● TASK DESCRIPTION
Determine the number of lines in the data that include the word "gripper", and write only that number.

**** PROVIDED DATA ****

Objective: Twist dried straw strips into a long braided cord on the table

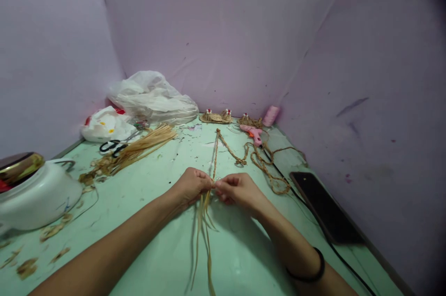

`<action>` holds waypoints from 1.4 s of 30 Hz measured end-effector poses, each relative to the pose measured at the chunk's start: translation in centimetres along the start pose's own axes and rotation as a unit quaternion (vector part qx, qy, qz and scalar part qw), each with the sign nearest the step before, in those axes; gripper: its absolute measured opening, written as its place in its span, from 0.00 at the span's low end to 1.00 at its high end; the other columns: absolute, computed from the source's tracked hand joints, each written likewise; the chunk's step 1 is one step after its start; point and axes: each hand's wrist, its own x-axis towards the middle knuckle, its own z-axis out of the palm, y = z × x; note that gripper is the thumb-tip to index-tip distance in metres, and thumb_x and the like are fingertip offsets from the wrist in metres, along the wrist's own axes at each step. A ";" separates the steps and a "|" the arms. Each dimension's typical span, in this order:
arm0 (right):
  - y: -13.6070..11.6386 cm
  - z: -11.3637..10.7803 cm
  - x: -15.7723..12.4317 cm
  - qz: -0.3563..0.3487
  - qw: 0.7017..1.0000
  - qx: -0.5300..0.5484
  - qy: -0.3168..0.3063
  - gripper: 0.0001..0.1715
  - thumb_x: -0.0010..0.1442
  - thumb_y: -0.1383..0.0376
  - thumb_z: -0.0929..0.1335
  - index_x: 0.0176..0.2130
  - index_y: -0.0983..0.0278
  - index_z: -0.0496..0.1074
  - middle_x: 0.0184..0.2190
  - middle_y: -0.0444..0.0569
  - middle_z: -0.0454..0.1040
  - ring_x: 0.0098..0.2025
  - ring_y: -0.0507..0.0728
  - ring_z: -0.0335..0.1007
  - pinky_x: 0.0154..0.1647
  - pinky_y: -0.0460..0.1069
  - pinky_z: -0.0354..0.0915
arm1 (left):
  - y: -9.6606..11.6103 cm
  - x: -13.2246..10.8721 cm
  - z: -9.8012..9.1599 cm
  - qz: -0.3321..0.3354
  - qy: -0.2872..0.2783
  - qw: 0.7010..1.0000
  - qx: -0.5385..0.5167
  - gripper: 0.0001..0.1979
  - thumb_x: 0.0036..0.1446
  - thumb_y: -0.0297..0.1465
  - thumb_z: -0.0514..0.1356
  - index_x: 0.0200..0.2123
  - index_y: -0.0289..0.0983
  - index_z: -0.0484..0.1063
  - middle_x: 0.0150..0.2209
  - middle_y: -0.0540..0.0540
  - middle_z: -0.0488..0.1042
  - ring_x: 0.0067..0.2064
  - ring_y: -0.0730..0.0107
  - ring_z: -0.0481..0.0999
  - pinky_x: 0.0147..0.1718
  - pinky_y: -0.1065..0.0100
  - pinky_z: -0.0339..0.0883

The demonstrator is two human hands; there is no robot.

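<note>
My left hand and my right hand meet over the middle of the pale green table, both pinched shut on the same straw braid. The plaited part runs away from my fingers toward the back of the table. Loose straw strands hang from my fingers toward me. A dark band sits on my right wrist.
A bundle of straw and black scissors lie at the left, with plastic bags behind. A white pot stands at the far left. A pink glue gun, coiled braid, small woven sandals and a dark phone lie to the right.
</note>
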 end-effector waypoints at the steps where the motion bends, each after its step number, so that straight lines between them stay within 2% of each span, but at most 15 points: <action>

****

● RESPONSE TO THE TASK
3